江夏握緊拳頭,四目相對,她很像問明白,不能問,也試探幾句。
但她不傻,長在豪門,跟著陸氏兩父子見過太多不能挑明的場面。
包括她自己,陸母多次探問她,她明明迫切想坦白,最終都沉默。
江夏繞過陸靳霆,一步步走過林嫻姿。
擦肩而過的瞬間,連盈盈從林嫻姿懷里露出一雙眼,冰冷,漆黑。
江夏沒看到敵意,脊背卻發冷。
視線再觸碰,連盈盈又埋入林嫻姿懷里,悶聲撒嬌,“媽媽,我現在就能跟你回家嗎?”
林嫻姿一不發,抬手摸了她頭發。
江夏身后緊跟陸靳霆,林嫻姿仿佛沉浸在骨肉團圓中,抽不出多余的時間,與他寒暄,維持禮貌。

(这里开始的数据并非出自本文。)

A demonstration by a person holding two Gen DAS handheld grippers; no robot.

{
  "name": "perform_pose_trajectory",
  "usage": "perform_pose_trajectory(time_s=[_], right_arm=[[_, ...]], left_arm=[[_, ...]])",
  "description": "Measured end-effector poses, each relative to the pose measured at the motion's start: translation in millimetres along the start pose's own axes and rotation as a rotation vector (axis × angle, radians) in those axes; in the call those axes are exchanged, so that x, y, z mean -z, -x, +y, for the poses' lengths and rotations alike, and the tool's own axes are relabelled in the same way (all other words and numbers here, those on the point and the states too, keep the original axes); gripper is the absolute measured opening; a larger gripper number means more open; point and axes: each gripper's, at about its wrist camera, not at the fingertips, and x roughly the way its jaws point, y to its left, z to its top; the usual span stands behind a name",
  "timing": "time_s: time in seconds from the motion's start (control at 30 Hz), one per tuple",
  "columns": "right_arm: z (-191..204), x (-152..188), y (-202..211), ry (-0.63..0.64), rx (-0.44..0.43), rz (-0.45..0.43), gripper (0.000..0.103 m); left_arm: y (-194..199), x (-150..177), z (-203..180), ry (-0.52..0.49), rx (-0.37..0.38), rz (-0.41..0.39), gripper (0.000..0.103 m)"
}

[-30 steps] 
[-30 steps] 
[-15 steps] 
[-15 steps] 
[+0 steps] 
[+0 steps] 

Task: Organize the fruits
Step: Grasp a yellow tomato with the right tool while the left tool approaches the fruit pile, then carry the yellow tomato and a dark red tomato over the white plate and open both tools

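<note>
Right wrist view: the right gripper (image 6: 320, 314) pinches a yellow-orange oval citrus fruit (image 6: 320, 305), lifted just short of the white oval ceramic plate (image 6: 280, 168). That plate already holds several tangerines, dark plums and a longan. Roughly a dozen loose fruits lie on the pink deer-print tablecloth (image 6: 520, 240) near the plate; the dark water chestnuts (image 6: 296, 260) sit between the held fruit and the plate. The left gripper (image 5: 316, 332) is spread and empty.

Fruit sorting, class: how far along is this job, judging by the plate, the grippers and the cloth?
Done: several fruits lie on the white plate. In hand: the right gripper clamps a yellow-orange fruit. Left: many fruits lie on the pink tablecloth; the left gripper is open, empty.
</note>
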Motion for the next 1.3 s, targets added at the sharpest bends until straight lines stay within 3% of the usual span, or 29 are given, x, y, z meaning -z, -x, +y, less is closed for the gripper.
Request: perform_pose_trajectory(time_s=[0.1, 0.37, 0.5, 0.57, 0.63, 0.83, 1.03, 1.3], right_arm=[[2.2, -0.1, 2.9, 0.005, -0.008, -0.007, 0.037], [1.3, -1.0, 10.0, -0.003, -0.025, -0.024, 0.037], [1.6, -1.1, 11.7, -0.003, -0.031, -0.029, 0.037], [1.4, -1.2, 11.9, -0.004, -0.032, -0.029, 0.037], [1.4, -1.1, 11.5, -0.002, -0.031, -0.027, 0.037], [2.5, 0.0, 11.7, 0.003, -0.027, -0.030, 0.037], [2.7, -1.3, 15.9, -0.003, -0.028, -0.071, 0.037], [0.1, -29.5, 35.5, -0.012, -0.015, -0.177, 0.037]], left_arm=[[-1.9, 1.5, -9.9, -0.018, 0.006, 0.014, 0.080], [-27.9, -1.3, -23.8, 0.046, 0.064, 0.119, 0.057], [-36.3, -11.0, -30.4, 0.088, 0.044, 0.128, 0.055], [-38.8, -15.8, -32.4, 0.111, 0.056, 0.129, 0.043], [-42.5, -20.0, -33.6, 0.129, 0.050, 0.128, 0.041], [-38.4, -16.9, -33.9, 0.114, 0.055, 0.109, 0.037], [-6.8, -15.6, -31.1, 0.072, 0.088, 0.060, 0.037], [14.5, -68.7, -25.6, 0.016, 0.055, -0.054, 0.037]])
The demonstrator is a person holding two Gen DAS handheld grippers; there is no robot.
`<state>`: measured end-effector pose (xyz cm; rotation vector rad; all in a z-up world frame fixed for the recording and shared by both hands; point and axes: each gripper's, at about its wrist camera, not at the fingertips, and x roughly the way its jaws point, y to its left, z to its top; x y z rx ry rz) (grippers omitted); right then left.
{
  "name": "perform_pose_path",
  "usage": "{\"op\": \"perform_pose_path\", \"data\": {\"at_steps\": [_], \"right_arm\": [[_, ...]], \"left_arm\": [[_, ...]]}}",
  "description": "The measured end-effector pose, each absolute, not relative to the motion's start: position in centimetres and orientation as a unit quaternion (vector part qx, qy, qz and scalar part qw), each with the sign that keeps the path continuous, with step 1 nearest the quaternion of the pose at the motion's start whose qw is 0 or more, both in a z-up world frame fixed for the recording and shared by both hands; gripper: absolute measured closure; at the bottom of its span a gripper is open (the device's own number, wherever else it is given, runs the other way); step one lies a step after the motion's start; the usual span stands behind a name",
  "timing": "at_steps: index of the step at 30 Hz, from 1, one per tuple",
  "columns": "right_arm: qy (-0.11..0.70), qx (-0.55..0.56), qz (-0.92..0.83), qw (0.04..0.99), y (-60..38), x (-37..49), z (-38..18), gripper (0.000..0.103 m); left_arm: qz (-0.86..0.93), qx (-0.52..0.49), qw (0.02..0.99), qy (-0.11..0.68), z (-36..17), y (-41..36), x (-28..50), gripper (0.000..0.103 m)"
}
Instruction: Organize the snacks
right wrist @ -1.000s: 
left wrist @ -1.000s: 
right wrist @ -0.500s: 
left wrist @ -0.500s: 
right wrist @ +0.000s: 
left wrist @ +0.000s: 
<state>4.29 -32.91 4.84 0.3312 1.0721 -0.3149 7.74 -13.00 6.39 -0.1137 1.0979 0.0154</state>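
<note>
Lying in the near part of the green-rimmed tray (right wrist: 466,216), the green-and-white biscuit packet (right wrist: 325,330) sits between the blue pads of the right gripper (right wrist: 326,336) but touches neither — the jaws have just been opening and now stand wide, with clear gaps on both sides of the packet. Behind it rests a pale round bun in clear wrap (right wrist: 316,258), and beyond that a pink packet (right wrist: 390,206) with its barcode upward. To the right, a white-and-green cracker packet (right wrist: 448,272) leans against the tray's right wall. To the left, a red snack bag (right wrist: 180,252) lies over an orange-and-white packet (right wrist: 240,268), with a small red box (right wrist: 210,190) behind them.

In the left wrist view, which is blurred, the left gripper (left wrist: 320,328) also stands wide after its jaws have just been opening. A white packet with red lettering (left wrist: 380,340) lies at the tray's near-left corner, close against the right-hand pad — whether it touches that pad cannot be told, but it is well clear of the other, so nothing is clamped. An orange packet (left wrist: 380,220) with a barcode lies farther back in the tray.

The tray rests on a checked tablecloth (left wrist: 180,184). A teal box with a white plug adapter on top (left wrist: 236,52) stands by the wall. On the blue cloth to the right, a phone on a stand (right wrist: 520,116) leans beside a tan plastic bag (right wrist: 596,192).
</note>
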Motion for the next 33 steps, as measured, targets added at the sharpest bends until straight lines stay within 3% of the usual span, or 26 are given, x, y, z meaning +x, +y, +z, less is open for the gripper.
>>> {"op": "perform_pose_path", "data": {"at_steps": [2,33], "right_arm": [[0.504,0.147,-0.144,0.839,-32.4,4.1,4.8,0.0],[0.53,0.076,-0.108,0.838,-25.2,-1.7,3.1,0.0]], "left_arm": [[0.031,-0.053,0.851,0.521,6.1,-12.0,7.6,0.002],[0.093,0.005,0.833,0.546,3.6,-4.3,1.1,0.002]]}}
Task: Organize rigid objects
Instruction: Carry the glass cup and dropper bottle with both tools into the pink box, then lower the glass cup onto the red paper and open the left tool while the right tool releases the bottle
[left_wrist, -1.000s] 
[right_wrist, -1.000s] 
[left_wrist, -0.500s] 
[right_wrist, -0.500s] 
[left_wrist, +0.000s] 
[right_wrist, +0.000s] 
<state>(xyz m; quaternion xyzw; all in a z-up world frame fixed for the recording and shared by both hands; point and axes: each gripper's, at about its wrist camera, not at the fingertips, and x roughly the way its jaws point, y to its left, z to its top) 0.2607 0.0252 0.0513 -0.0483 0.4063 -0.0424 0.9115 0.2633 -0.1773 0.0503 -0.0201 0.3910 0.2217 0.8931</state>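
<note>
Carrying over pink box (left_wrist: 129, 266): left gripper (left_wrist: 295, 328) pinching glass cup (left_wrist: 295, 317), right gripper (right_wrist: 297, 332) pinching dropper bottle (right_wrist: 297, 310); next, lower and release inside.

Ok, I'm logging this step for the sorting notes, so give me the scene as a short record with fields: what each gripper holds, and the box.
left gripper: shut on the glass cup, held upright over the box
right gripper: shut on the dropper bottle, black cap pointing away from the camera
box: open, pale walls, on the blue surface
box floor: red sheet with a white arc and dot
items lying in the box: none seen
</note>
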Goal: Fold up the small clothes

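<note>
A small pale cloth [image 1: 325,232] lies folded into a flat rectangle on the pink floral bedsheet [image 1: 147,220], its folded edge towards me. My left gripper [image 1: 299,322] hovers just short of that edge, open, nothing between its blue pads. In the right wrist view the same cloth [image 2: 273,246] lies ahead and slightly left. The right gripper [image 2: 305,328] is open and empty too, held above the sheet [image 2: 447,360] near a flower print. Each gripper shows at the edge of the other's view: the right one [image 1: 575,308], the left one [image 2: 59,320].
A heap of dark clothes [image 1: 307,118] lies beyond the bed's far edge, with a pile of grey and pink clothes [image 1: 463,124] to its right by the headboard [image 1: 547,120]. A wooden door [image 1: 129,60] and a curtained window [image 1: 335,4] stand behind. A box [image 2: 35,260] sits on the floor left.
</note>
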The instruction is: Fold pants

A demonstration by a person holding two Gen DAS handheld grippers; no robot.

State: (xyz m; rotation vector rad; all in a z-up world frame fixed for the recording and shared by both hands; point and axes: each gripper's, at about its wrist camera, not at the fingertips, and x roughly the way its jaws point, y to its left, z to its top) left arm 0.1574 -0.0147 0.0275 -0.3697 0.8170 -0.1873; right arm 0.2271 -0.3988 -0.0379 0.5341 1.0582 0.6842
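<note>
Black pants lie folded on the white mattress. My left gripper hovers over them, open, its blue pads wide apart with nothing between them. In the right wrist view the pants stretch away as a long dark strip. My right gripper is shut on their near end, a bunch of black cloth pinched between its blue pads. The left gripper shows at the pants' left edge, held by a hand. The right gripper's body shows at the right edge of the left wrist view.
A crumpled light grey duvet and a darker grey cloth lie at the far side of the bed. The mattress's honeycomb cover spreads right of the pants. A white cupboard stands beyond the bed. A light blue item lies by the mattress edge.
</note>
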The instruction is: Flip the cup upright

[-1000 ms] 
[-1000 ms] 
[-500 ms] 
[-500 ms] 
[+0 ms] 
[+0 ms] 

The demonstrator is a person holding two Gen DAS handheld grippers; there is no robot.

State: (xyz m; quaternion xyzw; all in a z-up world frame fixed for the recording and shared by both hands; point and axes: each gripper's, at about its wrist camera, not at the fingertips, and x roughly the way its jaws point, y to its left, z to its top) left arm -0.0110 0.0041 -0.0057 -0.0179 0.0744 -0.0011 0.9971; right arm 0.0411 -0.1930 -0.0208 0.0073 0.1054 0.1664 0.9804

江夏出了化驗所,香江地皮金貴,建筑容積率高,化驗所院墻外高樓大廈見縫插針。
燦爛日光從微小的間隙中灑下一兩絲。
蕭達開車過來,江夏有些無力打開門,坐上副駕。
蕭達剛繞過車頭,來不及打開后車門,一時頓在那兒,窺視陸靳霆的臉色。
男人望著副駕車窗,玻璃貼了防窺膜,一團小小模糊的暗影,嗓音聽不出情緒,“機票改簽最近的航班,不用回酒店,直接去機場。”
蕭達愣住,他拉開后車門,透過副駕駛座位椅的縫隙,僅看見江夏放在腿上的手,無聲緊握。
沒有反對,也不反抗,是堅定又劃開一道天塹,高筑起圍墻。
其實,調換樣本被發現,蕭達就有預感,兩人恐怕要倒退回冰島原點。
江夏最想要離開,且離開后絕不會再見陸靳霆。陸靳霆也最清楚這點,香江于他,是偌大懸于眼前,不復相見的倒計時。
是他死穴。
…………………………
連盈盈認親成功,陪同林嫻姿送莫實甫回養和。
醫生檢查完莫實甫情況,囑咐病情,“莫老先生病情剛得到控制,以臥床靜養為主,還是不要挪動,經受刺激為上。”